Neurologists now determine if a patient has Alzheimer’s disease by giving the patient a memory test and then taking an extensive medical history, talking to the family and performing tests to eliminate other possible causes for the cognitive lapses. In this way, doctors accurately diagnose Alzheimer’s 90 percent of the time, especially with older patients, according to Nechama Bernhardt, a neurologist in Baltimore specializing in Alzheimer’s. Here are some of signs of the memory loss and confusion that characterize the disorder:

■ Asking the same questions repeatedly.
■ Repeating the same story word for word multiple times.

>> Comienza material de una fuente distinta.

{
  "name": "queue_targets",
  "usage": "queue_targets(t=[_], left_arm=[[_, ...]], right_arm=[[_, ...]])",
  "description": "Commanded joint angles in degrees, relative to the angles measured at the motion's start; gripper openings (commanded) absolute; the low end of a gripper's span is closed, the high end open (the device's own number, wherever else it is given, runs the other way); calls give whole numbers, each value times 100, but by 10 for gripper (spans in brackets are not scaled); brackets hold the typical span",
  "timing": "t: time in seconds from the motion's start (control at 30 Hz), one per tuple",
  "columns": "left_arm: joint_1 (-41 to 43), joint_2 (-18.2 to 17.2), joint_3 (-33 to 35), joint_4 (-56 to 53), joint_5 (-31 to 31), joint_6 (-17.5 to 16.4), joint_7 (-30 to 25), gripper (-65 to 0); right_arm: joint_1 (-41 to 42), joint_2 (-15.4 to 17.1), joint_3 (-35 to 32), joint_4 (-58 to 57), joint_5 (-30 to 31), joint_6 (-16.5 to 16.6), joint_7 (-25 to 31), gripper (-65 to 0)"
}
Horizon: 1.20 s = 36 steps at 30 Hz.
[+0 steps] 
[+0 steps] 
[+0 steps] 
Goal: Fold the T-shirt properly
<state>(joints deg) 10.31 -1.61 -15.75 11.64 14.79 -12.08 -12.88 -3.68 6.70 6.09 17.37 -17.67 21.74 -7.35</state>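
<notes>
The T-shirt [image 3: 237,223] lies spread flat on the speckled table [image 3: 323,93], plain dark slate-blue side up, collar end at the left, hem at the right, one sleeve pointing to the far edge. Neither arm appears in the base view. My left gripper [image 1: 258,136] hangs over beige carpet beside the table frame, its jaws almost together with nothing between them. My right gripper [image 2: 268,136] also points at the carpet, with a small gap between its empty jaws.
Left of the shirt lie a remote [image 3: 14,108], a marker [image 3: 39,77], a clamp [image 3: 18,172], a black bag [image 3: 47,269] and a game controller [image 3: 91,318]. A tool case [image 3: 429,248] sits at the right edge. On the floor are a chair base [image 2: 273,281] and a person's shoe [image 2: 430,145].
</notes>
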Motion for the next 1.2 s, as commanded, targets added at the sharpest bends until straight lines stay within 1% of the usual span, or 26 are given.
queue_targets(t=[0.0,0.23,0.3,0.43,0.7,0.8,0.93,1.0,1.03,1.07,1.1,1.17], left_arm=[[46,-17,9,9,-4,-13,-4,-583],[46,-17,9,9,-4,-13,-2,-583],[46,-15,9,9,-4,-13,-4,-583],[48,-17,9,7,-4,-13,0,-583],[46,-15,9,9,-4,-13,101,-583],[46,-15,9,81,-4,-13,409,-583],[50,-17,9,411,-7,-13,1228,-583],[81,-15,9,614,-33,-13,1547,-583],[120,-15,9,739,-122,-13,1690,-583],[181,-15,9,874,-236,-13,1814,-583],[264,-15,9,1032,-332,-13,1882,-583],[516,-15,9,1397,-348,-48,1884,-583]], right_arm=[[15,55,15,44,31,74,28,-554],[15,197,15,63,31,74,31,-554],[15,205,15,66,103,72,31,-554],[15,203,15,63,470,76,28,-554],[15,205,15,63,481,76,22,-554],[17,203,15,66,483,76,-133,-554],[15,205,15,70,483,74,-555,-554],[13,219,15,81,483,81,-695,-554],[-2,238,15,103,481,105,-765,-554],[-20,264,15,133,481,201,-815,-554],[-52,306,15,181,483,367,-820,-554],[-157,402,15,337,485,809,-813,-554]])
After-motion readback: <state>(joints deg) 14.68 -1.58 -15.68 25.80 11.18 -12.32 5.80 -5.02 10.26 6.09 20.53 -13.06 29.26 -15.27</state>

■ Forgetting how to do basic tasks that the person once performed easily, such as cooking, making repairs and playing cards.
■ Problems paying bills or balancing a checkbook (assuming these tasks were not previously difficult).
■ Getting lost in familiar places.
■ Neglecting personal hygiene habits such as bathing or dressing in clean
clothes while insisting on having taken a bath or put on a new outfit.
■ Relying on someone else to make decisions—such as what to buy at a supermarket or where to go next—that were easily handled in the past.

None of the symptoms above—alone or even in combination—is a sure sign of the disease. But anyone who displays several of these abnormal behaviors should see a specialist for a more thorough examination. —J.N.S.